(Problem requirements): Every line below needs to be returned exactly as written.

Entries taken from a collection
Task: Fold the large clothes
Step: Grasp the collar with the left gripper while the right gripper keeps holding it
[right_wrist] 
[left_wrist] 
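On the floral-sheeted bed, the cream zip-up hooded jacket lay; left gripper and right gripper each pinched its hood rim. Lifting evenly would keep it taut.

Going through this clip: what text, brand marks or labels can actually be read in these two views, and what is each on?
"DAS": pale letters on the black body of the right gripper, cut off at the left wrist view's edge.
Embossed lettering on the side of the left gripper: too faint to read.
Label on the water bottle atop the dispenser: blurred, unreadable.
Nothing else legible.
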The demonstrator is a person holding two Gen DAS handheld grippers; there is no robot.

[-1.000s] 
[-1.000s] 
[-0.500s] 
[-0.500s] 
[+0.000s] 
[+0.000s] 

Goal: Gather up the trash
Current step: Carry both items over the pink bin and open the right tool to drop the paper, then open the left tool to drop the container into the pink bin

(Answer for the task):
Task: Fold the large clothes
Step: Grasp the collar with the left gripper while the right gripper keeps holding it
[right_wrist] 
[left_wrist] 
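On the floral-sheeted bed, the cream zip-up hooded jacket lay; left gripper and right gripper each pinched its hood rim. Lifting evenly would keep it taut.

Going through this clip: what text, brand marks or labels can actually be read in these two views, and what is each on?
"DAS": pale letters on the black body of the right gripper, cut off at the left wrist view's edge.
Embossed lettering on the side of the left gripper: too faint to read.
Label on the water bottle atop the dispenser: blurred, unreadable.
Nothing else legible.
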The demonstrator is a person holding two Gen DAS handheld grippers; there is no robot.

[-1.000s] 
[-1.000s] 
[-0.500s] 
[-0.500s] 
[+0.000s] 
[+0.000s] 

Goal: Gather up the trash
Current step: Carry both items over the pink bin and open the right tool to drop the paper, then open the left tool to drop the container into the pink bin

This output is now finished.